→ What the task requires: The answer is the full set of records, given again exactly and without images.

========================

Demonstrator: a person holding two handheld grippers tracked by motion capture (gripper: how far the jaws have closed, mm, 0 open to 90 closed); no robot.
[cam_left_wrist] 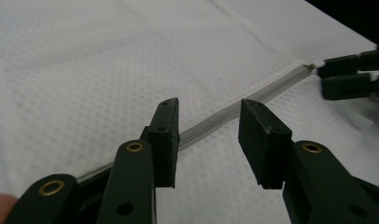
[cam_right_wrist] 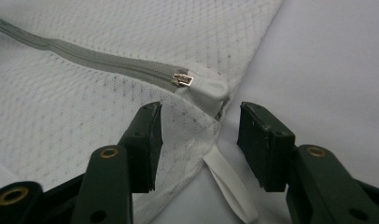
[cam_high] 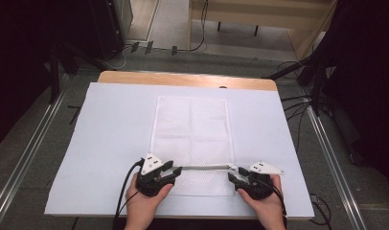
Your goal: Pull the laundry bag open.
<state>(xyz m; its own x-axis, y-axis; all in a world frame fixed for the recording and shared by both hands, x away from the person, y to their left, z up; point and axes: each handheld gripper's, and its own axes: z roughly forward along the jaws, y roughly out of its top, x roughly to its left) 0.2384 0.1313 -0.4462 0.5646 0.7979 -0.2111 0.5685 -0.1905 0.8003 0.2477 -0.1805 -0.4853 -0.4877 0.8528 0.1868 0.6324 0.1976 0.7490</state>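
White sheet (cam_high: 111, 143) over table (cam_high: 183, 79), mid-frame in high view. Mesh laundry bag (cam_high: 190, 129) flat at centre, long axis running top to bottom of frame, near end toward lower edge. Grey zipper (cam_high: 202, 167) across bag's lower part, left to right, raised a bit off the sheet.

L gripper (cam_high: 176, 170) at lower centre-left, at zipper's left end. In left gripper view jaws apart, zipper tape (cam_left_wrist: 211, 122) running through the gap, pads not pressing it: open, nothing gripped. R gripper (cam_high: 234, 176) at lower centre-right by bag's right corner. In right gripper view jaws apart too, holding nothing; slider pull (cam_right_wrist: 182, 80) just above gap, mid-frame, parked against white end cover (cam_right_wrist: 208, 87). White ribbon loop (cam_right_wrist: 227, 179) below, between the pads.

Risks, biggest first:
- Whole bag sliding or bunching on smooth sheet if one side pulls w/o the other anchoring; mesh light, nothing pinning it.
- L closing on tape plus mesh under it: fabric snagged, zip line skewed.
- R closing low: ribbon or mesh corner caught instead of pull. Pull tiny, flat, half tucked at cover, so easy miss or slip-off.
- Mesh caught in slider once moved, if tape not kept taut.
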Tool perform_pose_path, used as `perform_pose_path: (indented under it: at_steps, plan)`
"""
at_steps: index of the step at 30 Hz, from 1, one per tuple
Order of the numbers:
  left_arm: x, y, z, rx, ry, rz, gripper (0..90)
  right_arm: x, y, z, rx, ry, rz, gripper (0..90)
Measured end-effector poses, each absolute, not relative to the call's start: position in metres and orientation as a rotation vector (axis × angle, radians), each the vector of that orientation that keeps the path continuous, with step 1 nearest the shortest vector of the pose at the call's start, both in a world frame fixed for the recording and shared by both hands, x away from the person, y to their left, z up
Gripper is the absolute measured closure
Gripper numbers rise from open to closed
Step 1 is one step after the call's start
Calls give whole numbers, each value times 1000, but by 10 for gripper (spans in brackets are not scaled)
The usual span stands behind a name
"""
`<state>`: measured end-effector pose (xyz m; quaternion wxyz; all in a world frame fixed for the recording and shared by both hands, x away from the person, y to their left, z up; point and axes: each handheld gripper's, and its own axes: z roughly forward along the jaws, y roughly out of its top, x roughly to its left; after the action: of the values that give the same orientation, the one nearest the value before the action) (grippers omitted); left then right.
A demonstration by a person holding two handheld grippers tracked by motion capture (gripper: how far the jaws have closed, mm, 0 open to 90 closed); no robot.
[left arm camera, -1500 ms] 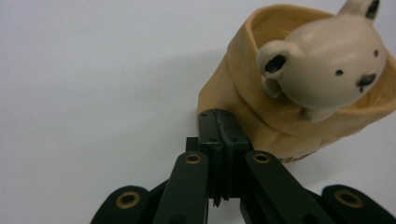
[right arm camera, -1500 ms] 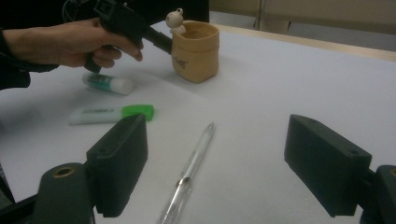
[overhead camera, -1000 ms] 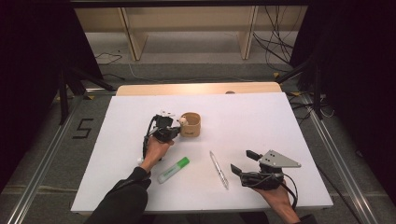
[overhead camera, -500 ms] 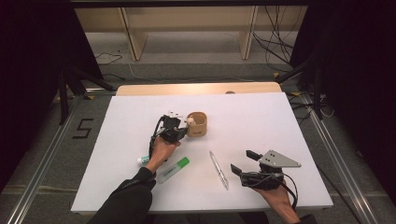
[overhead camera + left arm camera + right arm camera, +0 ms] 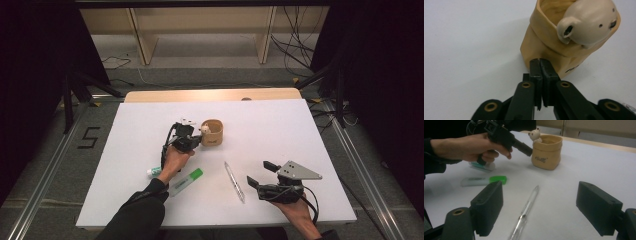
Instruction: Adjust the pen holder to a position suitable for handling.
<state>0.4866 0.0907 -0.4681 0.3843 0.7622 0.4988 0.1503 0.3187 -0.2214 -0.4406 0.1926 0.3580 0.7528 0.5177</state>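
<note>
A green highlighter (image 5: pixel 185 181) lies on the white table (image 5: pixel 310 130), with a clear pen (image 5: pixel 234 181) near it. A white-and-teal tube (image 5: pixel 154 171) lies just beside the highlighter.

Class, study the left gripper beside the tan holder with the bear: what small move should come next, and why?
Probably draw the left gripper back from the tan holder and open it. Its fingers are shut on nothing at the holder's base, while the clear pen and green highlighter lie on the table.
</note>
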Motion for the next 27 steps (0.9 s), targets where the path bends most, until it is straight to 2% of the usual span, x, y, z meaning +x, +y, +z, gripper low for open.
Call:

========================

→ Exercise result:
Demonstrator: a person holding two handheld grippers tracked by motion capture (gripper: how far the jaws have closed, mm, 0 open to 90 closed); no robot.
[cam_left_wrist] 
[cam_right_wrist] 
[cam_high] 
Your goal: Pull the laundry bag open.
<state>(xyz m; its own x-axis, y-axis; all in a world frame fixed for the recording and shared by both hands, x away from the person, y to their left, z up; point and axes: each handheld gripper's, and its own axes: z roughly forward along the jaws, y roughly out of its top, x roughly to its left) 0.2384 0.1313 -0.4462 0.5646 0.7979 -0.2111 0.5685 -0.1905 0.8003 0.2477 -0.1805 -0.4853 -0.4877 0.8528 0.1868 0.6324 0.1976 0.7490</state>
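White sheet (cam_high: 111, 143) over table (cam_high: 183, 79), mid-frame in high view. Mesh laundry bag (cam_high: 190, 129) flat at centre, long axis running top to bottom of frame, near end toward lower edge. Grey zipper (cam_high: 202, 167) across bag's lower part, left to right, raised a bit off the sheet.

L gripper (cam_high: 176, 170) at lower centre-left, at zipper's left end. In left gripper view jaws apart, zipper tape (cam_left_wrist: 211, 122) running through the gap, pads not pressing it: open, nothing gripped. R gripper (cam_high: 234, 176) at lower centre-right by bag's right corner. In right gripper view jaws apart too, holding nothing; slider pull (cam_right_wrist: 182, 80) just above gap, mid-frame, parked against white end cover (cam_right_wrist: 208, 87). White ribbon loop (cam_right_wrist: 227, 179) below, between the pads.

Risks, biggest first:
- Whole bag sliding or bunching on smooth sheet if one side pulls w/o the other anchoring; mesh light, nothing pinning it.
- L closing on tape plus mesh under it: fabric snagged, zip line skewed.
- R closing low: ribbon or mesh corner caught instead of pull. Pull tiny, flat, half tucked at cover, so easy miss or slip-off.
- Mesh caught in slider once moved, if tape not kept taut.
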Tool perform_pose_path, used as `perform_pose_path: (indented under it: at_steps, plan)`
"""
at_steps: index of the step at 30 Hz, from 1, one per tuple
Order of the numbers:
  left_arm: x, y, z, rx, ry, rz, gripper (0..90)
  right_arm: x, y, z, rx, ry, rz, gripper (0..90)
Measured end-effector poses, each absolute, not relative to the call's start: position in metres and orientation as a rotation vector (axis × angle, radians), each the vector of that orientation that keeps the path continuous, with step 1 nearest the shortest vector of the pose at the call's start, both in a world frame fixed for the recording and shared by both hands, x away from the person, y to their left, z up
Gripper is the absolute measured closure
Gripper numbers rise from open to closed
Step 1 is one step after the call's start
Calls give whole numbers, each value times 1000, but by 10 for gripper (spans in brackets are not scaled)
The usual span stands behind a name
"""
`<state>`: measured end-effector pose (xyz m; quaternion wxyz; all in a world frame fixed for the recording and shared by both hands, x away from the person, y to their left, z up; point and axes: each handheld gripper's, and its own axes: z roughly forward along the jaws, y roughly out of its top, x roughly to its left; after the action: of the values that give the same orientation, the one nearest the value before the action) (grippers omitted); left then right.
A demonstration by a person holding two handheld grippers tracked by motion capture (gripper: how far the jaws have closed, mm, 0 open to 90 closed); no robot.
[left arm camera, -1500 ms] 
[right arm camera, -1500 ms] 
[overhead camera, -1000 ms] 
[overhead camera, -500 ms] 
[overhead camera + left arm camera + right arm camera, +0 ms] 
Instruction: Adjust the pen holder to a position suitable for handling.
<state>0.4866 0.0907 -0.4681 0.3843 0.7622 0.4988 0.1503 0.3187 -0.2214 -0.4406 0.1926 0.3580 0.7528 0.5177</state>
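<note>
A green highlighter (image 5: pixel 185 181) lies on the white table (image 5: pixel 310 130), with a clear pen (image 5: pixel 234 181) near it. A white-and-teal tube (image 5: pixel 154 171) lies just beside the highlighter.

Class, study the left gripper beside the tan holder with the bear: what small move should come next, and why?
Probably draw the left gripper back from the tan holder and open it. Its fingers are shut on nothing at the holder's base, while the clear pen and green highlighter lie on the table.
</note>
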Motion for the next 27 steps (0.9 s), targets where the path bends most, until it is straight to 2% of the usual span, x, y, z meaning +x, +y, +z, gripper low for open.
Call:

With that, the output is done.